> INPUT:
※ ※ ※
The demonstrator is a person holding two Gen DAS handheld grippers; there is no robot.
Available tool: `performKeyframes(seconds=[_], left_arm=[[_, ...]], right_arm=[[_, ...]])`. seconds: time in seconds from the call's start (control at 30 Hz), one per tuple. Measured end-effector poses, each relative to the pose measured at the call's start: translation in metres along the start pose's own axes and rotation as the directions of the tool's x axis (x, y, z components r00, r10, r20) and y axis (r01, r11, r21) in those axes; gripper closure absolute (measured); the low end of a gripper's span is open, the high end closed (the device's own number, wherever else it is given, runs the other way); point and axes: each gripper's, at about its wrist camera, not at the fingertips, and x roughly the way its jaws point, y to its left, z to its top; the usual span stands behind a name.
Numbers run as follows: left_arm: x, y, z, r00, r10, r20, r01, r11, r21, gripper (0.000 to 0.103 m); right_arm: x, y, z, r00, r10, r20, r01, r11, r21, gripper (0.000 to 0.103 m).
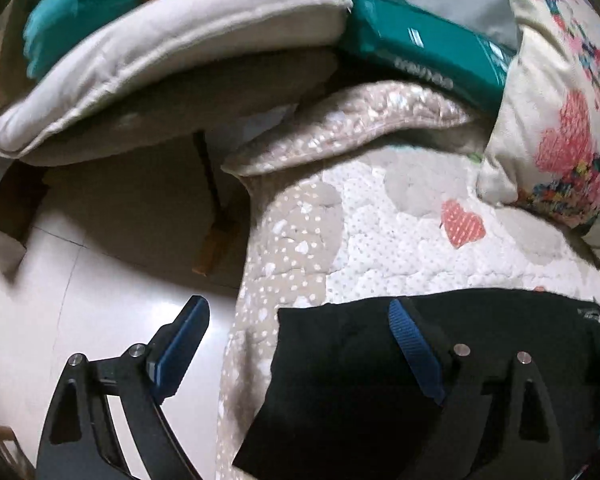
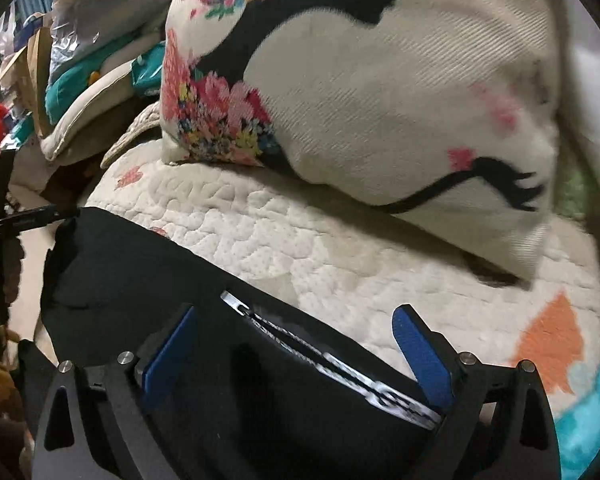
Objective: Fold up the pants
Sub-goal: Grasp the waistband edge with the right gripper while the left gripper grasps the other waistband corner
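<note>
Black pants point(image 1: 340, 380) lie folded on a quilted bed cover point(image 1: 380, 232) near the bed's left edge. My left gripper point(image 1: 296, 320) is open; its right finger is over the pants and its left finger hangs past the bed edge over the floor. In the right wrist view the pants point(image 2: 140, 280) show a white printed stripe point(image 2: 340, 368) along one edge. My right gripper point(image 2: 296, 332) is open above that edge, one finger on each side of the stripe. Neither gripper holds cloth.
A large printed pillow point(image 2: 380, 100) lies on the bed just beyond the pants. A beige cushion point(image 1: 160, 52), a teal package point(image 1: 428, 44) and a folded blanket point(image 1: 360, 120) pile at the far end. Tiled floor point(image 1: 80, 280) lies left of the bed.
</note>
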Motion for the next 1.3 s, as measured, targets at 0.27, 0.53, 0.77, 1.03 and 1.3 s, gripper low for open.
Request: performKeyframes(seconds=[0.27,0.53,0.77,1.03,1.3], left_arm=[[0.010,-0.013,-0.005,0.998,-0.069,-0.011,0.070,0.997,0.032,0.021],[-0.010,-0.038,-0.010,0.994,-0.111,-0.004,0.110,0.988,0.111,0.089],[-0.039,-0.044,-0.013,0.994,-0.093,0.052,0.087,0.989,0.117,0.089],[-0.063,-0.040,-0.010,0.992,-0.085,0.094,0.074,0.990,0.119,0.089],[-0.024,-0.042,-0.014,0.998,-0.024,0.051,0.017,0.992,0.123,0.089]], right_arm=[[0.033,0.004,-0.005,0.999,0.002,-0.046,-0.003,0.999,-0.033,0.003],[0.027,0.018,-0.007,0.999,0.025,-0.025,-0.027,0.998,-0.050,0.061],[0.009,0.013,-0.008,0.999,0.031,-0.019,-0.031,1.000,-0.004,0.091],[-0.002,0.018,-0.005,0.999,-0.040,0.000,0.040,0.996,-0.075,0.021],[0.035,0.012,-0.002,0.996,-0.017,-0.082,0.007,0.993,-0.116,0.037]])
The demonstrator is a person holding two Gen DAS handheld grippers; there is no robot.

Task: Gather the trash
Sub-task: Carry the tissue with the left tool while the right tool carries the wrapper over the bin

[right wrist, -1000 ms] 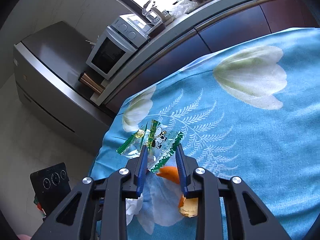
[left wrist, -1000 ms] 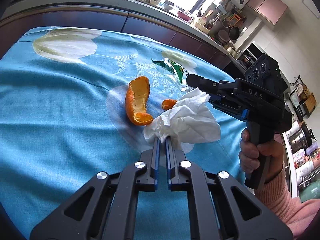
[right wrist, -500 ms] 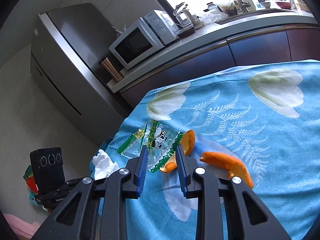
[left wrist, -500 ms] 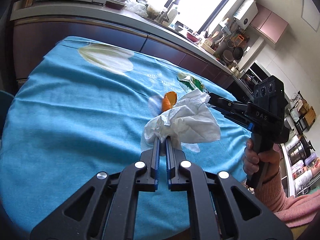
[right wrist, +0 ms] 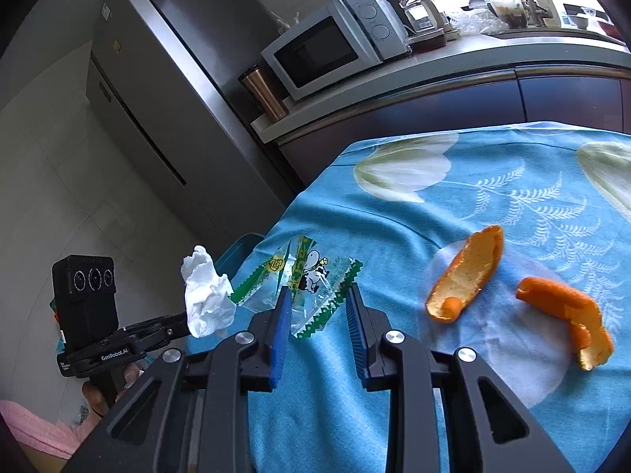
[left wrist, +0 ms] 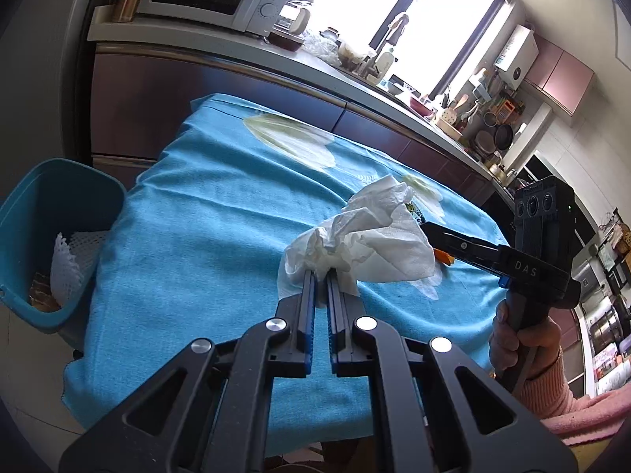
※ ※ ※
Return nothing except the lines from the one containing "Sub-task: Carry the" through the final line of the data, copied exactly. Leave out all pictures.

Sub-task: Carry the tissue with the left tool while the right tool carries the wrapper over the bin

[right wrist, -1000 ms] 
[left wrist, -1000 ms] 
[right wrist, -500 ms] 
[left wrist, -500 ms] 
[right wrist, +0 ms] 
[left wrist, +0 ms] 

Nothing else is part of this exercise.